Indian students applying for programmes at LSBF India are required to complete the prescribed admission formalities in accordance with the programme requirements. Prospective applicants may submit an enquiry through our official application channels or connect directly with our admissions team for personalised guidance on programme selection, eligibility criteria, documentation, and next steps.
Our dedicated team is committed to supporting you at every stage of your journey, from application submission to final enrolment- ensuring a smooth and seamless admissions experience.
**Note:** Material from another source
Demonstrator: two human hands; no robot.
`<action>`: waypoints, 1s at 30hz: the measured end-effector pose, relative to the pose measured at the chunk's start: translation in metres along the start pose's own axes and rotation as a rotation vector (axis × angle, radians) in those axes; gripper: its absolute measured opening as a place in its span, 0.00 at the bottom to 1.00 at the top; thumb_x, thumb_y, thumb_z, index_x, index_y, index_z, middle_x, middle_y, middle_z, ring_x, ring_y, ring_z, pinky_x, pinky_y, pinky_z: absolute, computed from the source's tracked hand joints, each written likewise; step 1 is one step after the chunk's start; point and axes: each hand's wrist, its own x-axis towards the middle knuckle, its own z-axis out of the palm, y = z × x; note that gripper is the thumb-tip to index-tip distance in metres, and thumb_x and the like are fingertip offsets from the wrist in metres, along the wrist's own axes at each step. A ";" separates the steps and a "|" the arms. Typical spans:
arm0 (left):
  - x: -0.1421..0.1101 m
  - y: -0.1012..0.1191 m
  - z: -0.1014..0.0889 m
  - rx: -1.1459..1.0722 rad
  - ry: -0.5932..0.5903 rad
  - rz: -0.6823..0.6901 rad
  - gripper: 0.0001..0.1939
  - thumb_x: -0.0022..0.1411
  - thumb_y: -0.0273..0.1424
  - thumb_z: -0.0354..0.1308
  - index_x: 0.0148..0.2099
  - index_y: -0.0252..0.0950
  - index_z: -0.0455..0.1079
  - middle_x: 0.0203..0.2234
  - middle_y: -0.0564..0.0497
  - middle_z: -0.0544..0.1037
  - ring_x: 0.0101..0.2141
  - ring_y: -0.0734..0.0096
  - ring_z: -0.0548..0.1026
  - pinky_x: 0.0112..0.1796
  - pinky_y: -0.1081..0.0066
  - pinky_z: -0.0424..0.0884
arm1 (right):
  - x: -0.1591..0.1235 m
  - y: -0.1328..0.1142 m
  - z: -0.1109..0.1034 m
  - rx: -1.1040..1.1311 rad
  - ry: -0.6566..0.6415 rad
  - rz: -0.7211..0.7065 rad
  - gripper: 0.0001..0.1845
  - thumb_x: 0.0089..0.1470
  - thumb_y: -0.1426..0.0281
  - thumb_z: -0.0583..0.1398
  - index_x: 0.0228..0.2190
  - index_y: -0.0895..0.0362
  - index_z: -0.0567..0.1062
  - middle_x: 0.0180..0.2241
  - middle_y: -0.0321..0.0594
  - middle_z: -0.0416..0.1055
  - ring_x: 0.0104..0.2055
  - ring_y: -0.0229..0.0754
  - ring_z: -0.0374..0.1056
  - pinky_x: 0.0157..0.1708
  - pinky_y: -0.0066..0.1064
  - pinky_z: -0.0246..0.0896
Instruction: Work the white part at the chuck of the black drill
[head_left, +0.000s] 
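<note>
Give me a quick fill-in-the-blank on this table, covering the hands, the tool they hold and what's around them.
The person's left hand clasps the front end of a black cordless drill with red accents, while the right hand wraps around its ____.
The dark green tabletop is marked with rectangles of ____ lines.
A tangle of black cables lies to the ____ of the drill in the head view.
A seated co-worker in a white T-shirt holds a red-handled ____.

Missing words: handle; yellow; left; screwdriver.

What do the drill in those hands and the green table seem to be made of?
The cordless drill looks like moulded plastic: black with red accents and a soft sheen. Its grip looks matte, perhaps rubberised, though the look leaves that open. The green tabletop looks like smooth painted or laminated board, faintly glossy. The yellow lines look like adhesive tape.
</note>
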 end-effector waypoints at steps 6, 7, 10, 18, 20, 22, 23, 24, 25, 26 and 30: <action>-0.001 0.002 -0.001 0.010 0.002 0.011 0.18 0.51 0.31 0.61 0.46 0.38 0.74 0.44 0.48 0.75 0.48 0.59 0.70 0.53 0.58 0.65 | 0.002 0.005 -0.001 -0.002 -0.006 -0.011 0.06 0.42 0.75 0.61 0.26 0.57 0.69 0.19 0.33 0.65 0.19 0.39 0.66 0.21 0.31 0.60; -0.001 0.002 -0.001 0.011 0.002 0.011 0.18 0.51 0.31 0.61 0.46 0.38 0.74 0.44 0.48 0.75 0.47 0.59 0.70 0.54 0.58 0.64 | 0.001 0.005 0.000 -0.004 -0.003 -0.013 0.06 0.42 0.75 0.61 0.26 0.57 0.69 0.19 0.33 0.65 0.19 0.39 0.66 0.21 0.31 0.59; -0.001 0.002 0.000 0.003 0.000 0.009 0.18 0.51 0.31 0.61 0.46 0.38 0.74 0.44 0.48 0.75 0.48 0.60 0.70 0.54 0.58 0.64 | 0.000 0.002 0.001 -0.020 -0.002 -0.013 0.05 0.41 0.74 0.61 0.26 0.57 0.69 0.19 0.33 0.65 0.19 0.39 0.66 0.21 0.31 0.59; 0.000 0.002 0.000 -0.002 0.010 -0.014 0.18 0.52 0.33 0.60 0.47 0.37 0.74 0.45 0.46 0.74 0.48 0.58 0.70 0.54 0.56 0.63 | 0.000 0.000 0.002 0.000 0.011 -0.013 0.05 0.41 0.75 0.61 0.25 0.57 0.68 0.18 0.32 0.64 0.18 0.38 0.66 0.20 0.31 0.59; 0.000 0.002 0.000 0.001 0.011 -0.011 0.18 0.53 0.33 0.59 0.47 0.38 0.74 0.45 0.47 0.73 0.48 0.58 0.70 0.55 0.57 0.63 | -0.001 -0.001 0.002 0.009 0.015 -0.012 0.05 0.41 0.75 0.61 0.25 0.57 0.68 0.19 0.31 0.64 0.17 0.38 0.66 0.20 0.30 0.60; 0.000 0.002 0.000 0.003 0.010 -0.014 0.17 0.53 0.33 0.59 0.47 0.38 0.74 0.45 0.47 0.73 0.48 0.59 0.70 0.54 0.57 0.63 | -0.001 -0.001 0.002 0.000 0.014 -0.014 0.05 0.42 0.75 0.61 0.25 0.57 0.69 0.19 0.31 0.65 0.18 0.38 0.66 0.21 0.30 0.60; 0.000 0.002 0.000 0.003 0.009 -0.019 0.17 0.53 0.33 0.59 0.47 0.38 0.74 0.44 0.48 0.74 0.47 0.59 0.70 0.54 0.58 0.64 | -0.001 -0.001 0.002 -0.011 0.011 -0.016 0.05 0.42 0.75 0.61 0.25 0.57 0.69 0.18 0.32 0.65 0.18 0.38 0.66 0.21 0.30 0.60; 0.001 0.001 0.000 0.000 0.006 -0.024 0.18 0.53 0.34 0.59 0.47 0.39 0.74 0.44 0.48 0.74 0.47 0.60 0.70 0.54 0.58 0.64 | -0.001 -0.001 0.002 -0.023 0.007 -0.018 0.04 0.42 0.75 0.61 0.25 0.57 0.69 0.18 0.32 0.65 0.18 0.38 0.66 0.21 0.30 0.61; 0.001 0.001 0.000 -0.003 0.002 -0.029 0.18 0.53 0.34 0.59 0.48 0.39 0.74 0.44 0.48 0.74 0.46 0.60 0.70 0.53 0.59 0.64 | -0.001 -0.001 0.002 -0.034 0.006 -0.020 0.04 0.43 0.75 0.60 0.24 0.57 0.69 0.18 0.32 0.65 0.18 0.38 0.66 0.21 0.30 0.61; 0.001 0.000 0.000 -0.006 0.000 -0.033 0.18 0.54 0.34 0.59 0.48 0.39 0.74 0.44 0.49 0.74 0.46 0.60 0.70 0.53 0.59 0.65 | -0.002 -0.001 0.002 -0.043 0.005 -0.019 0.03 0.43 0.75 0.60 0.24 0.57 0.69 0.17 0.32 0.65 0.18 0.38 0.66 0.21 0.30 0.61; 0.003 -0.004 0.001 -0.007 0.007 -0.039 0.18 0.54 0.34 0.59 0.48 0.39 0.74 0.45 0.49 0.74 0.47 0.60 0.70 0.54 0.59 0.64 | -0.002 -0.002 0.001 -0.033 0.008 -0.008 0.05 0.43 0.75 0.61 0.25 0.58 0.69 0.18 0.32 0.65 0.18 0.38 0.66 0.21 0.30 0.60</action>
Admission Process for Professional Certificate Programmes
LSBF India’s Professional Certificate Programmes are designed to equip learners with industry-relevant skills and practical knowledge that align with current market demands. These focused courses combine academic rigour with real-world application, enabling working professionals and aspiring specialists to strengthen their expertise, enhance employability, and stay competitive in a rapidly evolving business environment.
Online Application
Applicants are required to complete the online application form available on our official website. All mandatory fields must be filled in accurately, and relevant academic or professional documents should be uploaded where required to ensure a smooth review process.
Application Evaluation
Once submitted, the programme team will carefully assess the candidate’s academic background, professional experience (if applicable), and eligibility criteria to ensure alignment with the selected programme.
Offer of Enrolment
Candidates who meet the entry requirements will receive an official Offer of Enrolment outlining the programme details, fee structure, and next steps for confirmation.
Fee Payment & Confirmation
Upon acceptance of the offer, candidates are required to complete the programme fee payment within the stipulated timeline to confirm their enrolment and secure their seat.